There has been criticism within Iran of the upsurge of public floggings. On 23 July 2001, the Interior Minister, Abdolvahed Moussavi Lari, was quoted in a government newspaper as condemning the increased number of public floggings for the drinking of alcohol and making reference to the serious political and social consequences of such punishments.
On 1 August 2001, the Director-General for Security Affairs at the Tehran Governor-General's office was quoted as saying that ''from now on any court order for public flogging would have to be reviewed by the provincial security council''. He also referred to the ''adverse effect'' created by the public whippings, both within and outside Iran.
Medical involvement
It is understood that health professionals are present at whippings carried out within penal institutions in Iran. It is common in those countries practising corporal punishment to have one or more health professionals present to resuscitate prisoners seriously affected by the punishment or, in some cases, to intervene to delay the punishment.
It is not known whether doctors or other health personnel are present at the floggings carried out in public. No report available to AI mentions their presence though presumably they may be present. Amnesty International seeks to persuade all health professional bodies to prevent such participation in, or tolerance of, cruel, inhuman or degrading punishments, in line with the Declaration of Tokyo of the World Medical Association and the United Nations Principles of Medical Ethics.
Background information
The current upsurge in public floggings is exceptional. In previous years floggings have usually been carried out within prisons. AI noted that, in 2000, at least 49 such floggings were reported, many for ''depraved dancing'' [AI Report, 2001].
In some cases, flogging has been a prelude to execution, underlining the intent of the punishment to maximise the suffering of the victim.
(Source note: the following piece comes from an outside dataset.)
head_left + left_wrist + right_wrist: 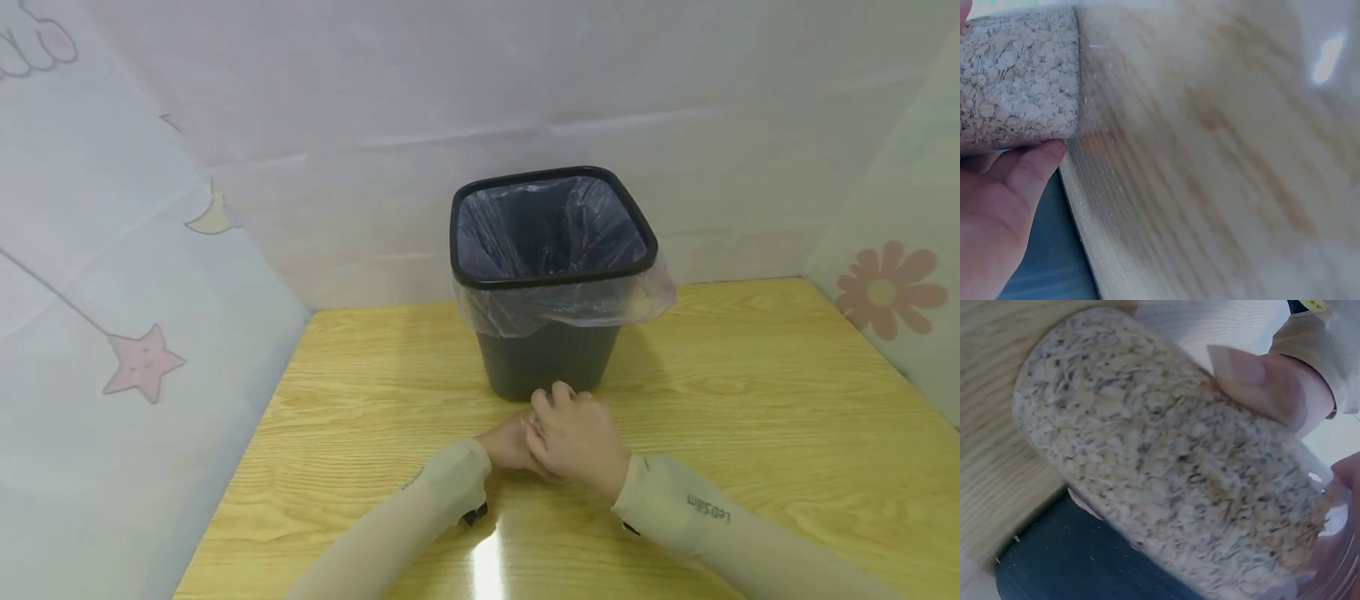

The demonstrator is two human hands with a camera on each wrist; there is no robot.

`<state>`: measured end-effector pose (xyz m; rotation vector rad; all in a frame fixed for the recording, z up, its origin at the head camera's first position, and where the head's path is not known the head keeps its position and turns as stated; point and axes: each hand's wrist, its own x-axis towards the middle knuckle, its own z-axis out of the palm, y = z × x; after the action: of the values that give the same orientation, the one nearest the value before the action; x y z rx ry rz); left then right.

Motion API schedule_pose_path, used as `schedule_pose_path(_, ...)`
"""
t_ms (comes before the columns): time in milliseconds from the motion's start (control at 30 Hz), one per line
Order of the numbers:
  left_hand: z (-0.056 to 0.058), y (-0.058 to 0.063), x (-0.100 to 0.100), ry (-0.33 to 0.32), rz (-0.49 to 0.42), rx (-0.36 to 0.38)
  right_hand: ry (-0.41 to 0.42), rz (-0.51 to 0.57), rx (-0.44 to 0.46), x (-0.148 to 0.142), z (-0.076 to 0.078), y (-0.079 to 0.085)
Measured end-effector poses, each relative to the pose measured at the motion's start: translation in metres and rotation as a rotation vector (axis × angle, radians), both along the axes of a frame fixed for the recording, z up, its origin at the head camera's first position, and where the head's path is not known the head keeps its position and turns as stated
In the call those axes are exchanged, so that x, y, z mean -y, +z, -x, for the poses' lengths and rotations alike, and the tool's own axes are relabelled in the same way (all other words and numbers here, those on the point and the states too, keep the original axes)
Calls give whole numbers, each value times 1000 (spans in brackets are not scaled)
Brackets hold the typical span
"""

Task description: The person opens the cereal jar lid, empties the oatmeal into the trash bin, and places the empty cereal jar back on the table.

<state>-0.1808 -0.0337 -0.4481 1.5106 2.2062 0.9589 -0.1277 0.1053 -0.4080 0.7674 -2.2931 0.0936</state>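
Observation:
A clear jar filled with pale, speckled flakes (1166, 456) appears large in the right wrist view, lying at a slant. Both hands screen it in the head view. My left hand (513, 443) grips the jar's body; its thumb (1257, 384) lies along the side. Over and beside it, my right hand (583, 435) has curled fingers at the jar's clear ridged end, where a finger (1350, 472) shows at the frame edge. One end of the flake-filled jar (1019, 81) also fills the upper left corner of the left wrist view.
A dark bin (551, 358) with a black rim and a translucent plastic liner (517, 308) stands just beyond the hands. The wood-grain table (360, 392) meets cloth-like walls at the back and sides. A printed pink star (145, 364) decorates the left wall.

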Motion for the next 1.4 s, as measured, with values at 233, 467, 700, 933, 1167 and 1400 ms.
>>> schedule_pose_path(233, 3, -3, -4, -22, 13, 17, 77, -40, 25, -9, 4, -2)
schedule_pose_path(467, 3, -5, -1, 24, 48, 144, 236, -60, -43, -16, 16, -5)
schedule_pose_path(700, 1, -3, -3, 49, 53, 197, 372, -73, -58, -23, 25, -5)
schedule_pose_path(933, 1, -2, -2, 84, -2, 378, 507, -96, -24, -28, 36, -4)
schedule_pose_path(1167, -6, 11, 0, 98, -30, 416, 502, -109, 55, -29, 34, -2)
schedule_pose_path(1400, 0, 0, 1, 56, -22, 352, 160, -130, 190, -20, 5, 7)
Other more drastic punishments are sometimes inflicted in Iran. In August 2000, Iranian press reported that a Tehran court had ordered one of the eyes of Gholamhossein Aryabakhshahyesh to be removed in accordance with the law of retribution, part of the Iranian penal code, after he had blinded a man in one eye in a traffic argument in the middle of a Tehran street in April 1997. (See Iran: ''Eye-for-an-eye'' sentence: Fear of punitive surgery, AI Index: MDE 13/024/2000, 8 September 2000, available online at: http://web.amnesty.org/ai.nsf/Index/MDE130242000). Reports in the Iranian press at the time suggested that no surgeon or other medical practitioner was willing to carry out such punitive surgery and whether the punishment was ever inflicted is not clear.